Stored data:
--*--

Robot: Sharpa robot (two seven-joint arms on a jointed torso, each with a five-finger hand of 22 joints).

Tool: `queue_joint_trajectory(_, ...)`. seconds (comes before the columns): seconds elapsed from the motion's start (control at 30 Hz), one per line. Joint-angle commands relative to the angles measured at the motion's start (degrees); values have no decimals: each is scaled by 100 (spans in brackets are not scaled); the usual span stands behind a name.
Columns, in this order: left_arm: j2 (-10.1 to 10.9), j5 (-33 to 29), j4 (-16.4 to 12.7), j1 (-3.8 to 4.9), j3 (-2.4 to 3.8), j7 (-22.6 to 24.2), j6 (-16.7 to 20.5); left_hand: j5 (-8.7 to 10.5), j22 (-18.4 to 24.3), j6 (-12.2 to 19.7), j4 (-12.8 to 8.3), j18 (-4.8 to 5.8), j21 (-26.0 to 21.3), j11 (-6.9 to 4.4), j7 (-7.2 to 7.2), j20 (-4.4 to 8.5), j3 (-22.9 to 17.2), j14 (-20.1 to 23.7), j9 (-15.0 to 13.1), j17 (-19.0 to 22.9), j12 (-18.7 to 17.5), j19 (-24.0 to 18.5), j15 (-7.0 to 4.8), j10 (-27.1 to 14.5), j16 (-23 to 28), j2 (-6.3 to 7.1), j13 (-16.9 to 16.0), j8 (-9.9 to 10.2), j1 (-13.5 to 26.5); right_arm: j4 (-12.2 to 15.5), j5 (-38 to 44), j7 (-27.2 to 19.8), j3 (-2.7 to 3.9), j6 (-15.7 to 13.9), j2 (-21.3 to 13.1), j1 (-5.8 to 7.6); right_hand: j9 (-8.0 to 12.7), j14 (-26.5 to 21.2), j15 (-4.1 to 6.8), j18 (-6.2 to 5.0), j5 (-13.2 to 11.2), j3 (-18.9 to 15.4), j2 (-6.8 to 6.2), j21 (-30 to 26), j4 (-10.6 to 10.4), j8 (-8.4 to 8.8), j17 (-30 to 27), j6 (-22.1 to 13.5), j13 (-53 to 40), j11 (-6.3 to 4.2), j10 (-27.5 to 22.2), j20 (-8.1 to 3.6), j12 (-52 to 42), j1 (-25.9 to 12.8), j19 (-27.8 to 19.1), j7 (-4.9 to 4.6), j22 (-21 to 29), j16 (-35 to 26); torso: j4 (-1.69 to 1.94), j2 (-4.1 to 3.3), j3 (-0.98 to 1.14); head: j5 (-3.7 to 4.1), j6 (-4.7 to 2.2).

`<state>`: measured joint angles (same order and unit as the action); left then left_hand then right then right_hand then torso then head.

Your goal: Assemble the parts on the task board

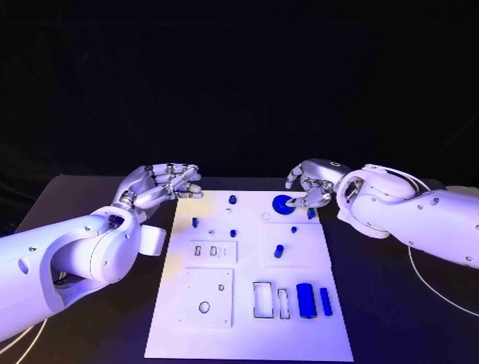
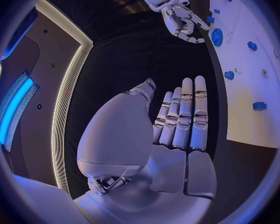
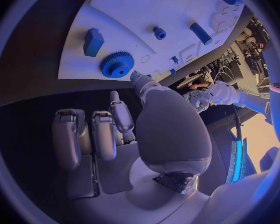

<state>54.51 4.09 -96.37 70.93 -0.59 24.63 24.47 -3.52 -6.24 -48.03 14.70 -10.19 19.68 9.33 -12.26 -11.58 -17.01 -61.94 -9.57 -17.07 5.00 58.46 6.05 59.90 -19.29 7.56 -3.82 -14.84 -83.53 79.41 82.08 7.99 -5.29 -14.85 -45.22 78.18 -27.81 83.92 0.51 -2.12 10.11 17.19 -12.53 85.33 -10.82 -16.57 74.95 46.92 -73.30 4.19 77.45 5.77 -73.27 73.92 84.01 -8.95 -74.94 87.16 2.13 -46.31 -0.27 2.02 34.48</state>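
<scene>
Starting at the left, your left hand [image 1: 161, 186] hovers just off the far-left corner of the white board [image 1: 305, 318], fingers loosely curled with nothing in them; the left wrist view shows them straight and side by side, so I read it as open and empty.

On the board itself, the small blue pieces are scattered across the far half: I count roughly seven small pegs or blocks there, though some are too small to be sure. One long blue bar [image 1: 305, 295] and one thinner blue strip [image 1: 325, 301] lie near the front right, both with their long axis running near to far.

At the far right of the board sits the one blue gear [image 1: 282, 202], flat on the plate. Your right hand [image 1: 311, 186] is just beside it, fingertips curled down at its right edge; whether they actually grip it, I cannot tell. The gear lies left of that hand, so the right arm is far the nearer one for it.
</scene>
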Motion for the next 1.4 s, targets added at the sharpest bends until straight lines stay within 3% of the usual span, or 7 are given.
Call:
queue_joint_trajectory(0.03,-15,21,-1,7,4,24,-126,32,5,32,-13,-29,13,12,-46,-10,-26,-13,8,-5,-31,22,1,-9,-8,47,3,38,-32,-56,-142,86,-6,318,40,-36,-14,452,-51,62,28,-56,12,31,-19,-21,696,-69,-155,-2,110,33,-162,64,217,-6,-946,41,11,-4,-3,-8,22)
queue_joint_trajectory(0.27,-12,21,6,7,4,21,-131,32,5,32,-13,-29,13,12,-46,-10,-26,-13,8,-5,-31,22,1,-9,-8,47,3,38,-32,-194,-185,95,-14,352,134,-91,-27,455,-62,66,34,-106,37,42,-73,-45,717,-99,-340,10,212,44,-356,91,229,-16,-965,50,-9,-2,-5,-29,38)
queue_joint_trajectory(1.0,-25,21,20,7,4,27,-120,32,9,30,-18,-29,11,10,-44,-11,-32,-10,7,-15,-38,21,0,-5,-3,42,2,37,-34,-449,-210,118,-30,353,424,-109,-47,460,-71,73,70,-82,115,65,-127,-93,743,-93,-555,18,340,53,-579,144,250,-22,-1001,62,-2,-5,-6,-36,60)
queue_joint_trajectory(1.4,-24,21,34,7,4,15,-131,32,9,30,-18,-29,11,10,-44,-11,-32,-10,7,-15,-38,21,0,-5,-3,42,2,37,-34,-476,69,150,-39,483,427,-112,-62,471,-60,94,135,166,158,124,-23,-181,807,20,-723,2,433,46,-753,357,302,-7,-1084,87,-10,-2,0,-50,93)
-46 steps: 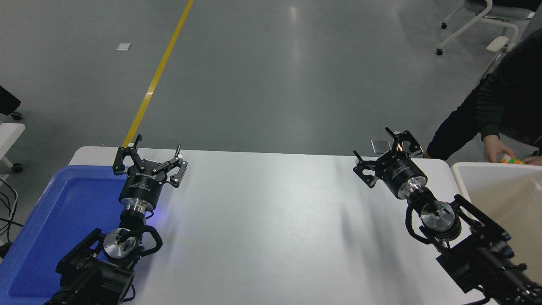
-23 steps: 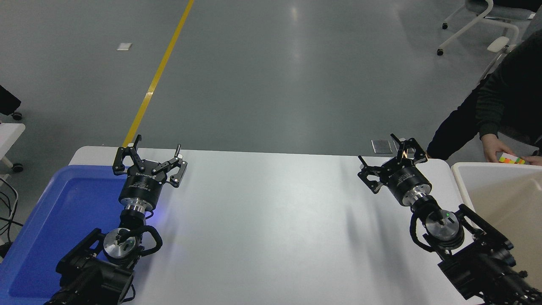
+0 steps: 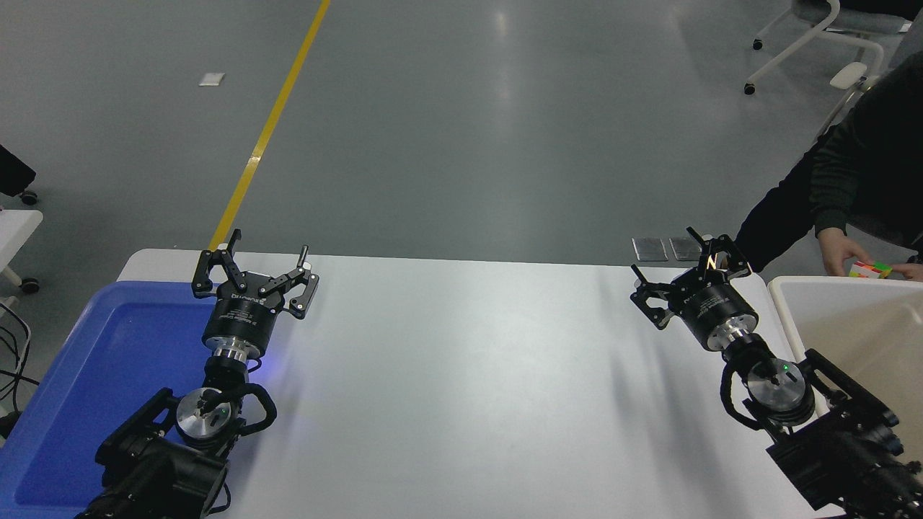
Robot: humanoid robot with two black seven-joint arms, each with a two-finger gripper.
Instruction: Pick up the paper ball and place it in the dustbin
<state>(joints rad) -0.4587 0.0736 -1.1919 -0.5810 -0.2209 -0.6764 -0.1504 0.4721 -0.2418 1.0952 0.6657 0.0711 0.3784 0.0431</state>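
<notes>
The paper ball is not in view. The cream-white dustbin (image 3: 782, 288) stands at the table's right edge, its beige inside showing nothing. My right gripper (image 3: 685, 270) is open and empty, just left of the bin's near-left corner, over the table's far right. My left gripper (image 3: 252, 263) is open and empty, parked at the lower left by the blue tray.
A shallow blue tray (image 3: 79, 360) lies at the table's left end. A person in a dark sleeve stands at the far right, the hand (image 3: 844, 252) holding a coloured cube (image 3: 869, 270) behind the bin. An office chair (image 3: 815, 43) stands on the floor beyond.
My right gripper has moved right and a little toward me, closer to the bin. The person's hand with the cube shifted slightly. The left arm has not moved.
</notes>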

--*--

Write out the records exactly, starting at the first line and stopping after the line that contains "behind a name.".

■ **TASK RESPONSE**:
Robot: Sharpa robot (two seven-joint arms on a jointed torso, each with a five-finger hand of 22 joints).

Tool: `queue_joint_trajectory(_, ...)`. seconds (comes before the columns): seconds elapsed from the motion's start (control at 30 Hz), one per line. Joint-angle commands relative to the angles measured at the motion's start (degrees); values have no decimals: each is scaled by 100 (spans in brackets are not scaled); the usual span stands behind a name.

Exercise complete, with nothing further to add.